Comme l’art contemporain nous y invite, le lecteur a sa part
dans la réception d’un livre. Pour aimer les digressions j’ai été servi, mais je me suis
lassé, même si j’apprécie les cartes postales :
« Sur la côte du
Nordeste brésilien, dans l’Algoas, je suis avec une femme aux yeux verts. Nous
marchons le long de l’estuaire, au crépuscule. Gonflés de lumière, les nuages
ont des couleurs de berlingots »
La mélancolie qui transpire de ses voyages où il se retrouve
souvent seul à table ou au bar font virer « Extérieur monde » à « Intérieur : moi ».

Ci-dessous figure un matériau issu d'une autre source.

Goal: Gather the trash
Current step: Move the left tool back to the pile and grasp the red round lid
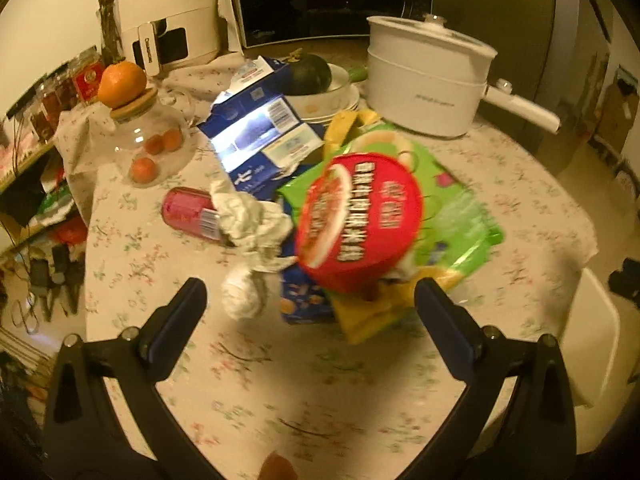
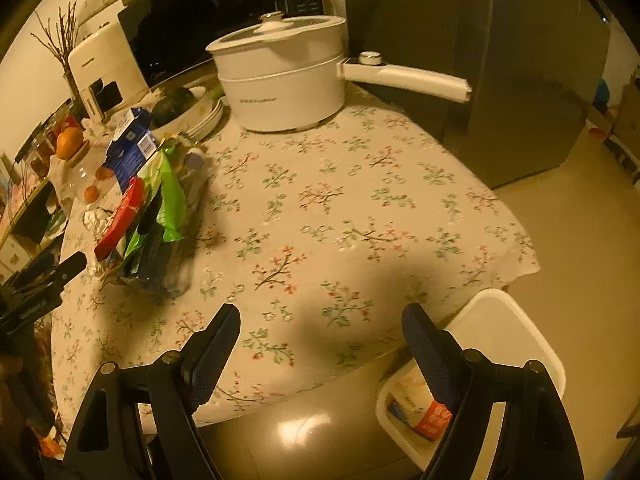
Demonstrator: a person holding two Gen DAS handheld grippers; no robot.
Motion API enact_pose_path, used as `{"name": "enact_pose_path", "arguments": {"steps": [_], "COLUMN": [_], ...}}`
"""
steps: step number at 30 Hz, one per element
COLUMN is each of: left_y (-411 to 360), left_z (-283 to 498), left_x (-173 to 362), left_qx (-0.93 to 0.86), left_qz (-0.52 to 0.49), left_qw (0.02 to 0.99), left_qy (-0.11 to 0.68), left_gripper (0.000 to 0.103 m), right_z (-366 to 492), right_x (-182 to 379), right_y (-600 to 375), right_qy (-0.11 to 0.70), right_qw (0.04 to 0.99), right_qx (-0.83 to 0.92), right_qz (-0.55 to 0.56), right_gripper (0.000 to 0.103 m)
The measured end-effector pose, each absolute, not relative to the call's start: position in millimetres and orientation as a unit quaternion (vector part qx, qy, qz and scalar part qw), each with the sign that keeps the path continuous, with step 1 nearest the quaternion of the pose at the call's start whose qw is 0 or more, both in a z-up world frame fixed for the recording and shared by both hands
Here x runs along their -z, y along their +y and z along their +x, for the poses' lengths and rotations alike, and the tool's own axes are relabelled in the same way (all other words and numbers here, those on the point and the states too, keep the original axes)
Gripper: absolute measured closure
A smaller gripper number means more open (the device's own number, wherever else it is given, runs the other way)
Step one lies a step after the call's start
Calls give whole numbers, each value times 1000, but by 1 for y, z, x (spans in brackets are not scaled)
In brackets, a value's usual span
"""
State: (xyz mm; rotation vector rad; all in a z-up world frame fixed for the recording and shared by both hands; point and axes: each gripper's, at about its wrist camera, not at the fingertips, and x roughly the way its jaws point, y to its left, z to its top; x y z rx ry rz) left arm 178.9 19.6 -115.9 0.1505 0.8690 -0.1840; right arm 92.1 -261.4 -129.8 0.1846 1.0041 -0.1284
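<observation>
Showing "CHANGHONG" lettering, white air fryer [image 1: 168, 20], barcoded blue carton [image 1: 256, 128]

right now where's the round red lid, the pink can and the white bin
round red lid [image 1: 360, 220], left wrist view, centre of top
pink can [image 1: 188, 212], left wrist view, side
white bin [image 2: 516, 312], right wrist view, far rim

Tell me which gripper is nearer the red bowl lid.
Left. The left gripper opens just short of the red bowl lid; the right gripper hangs over bare tablecloth, well aside.
</observation>
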Motion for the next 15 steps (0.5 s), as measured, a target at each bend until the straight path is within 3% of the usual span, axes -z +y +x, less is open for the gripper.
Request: {"name": "enact_pose_path", "arguments": {"steps": [15], "left_y": [2], "left_z": [208], "left_x": [157], "left_qx": [81], "left_qz": [125], "left_qw": [889], "left_qy": [432], "left_gripper": [1], "right_z": [101], "right_x": [139], "right_y": [-245], "right_qy": [493], "right_qw": [865], "right_qx": [41], "right_qz": [90], "right_gripper": [19]}}
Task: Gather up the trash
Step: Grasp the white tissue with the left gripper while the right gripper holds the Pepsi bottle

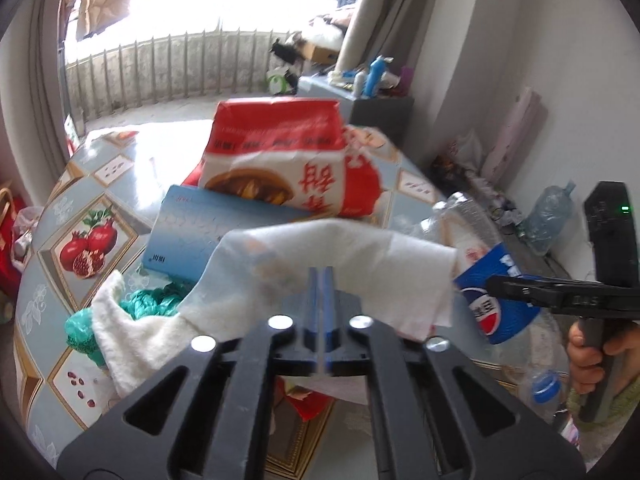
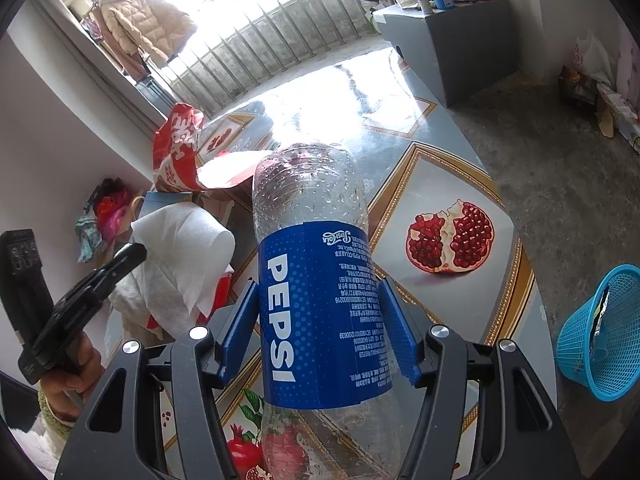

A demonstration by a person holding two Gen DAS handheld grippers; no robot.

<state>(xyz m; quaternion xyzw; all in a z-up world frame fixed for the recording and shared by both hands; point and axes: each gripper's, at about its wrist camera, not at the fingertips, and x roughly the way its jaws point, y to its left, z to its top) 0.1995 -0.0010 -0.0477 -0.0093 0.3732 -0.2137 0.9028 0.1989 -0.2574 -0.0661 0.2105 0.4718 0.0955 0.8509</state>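
1. Left gripper (image 1: 322, 280) is pinched nearly closed on a crumpled white paper towel (image 1: 340, 264), lifted beside the bottle.
2. Right gripper (image 2: 320, 324) clamps, jaws wide, a clear plastic Pepsi bottle with a blue label (image 2: 316, 280).
3. Both pieces are picked up; carrying comes next, it seems.
4. Beyond the bottle, off the table's edge, waits a blue mesh plastic basket (image 2: 600, 332): the likely drop.

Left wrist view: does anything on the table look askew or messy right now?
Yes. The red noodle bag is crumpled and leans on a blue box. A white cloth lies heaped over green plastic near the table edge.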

Les parenthèses, les précautions, l’ironie à son égard,
alourdissent le tableau où malgré son œil sur des passantes, ou de belles
énumérations de paysages non conventionnels, on le voit trop se regarder
écrire. Souvent c’est bien dit :
« Tenter de
ressusciter ces grâces aperçues, ces émotions vite évanouies, trouver les
quelques traits qui les feront émerger, vivantes de la nuit des mots, de la
grande cave d’ombre du passé, est une gageure qui n’est pas indigne d’un
écrivain. »
Les citations sont nombreuses, il a connu des gens
considérables, ou d’autres plus rares, Svevo :
« Je ne comprends
pas comment, dans ma sotte vie, il peut m’arriver une chose aussi sérieuse que
la vieillesse ».
Il se défend d’écrire des mémoires, mais amorce des listes,
des inventaires.
Quand il évoque par exemple celui qui continuait à aller à
son bureau dévasté à Sarajevo « pour ne pas se laisser faire », il
nous rappelle quelques signes d’humanité, clignotant dans le récit d’un monde
qui s’éloigne.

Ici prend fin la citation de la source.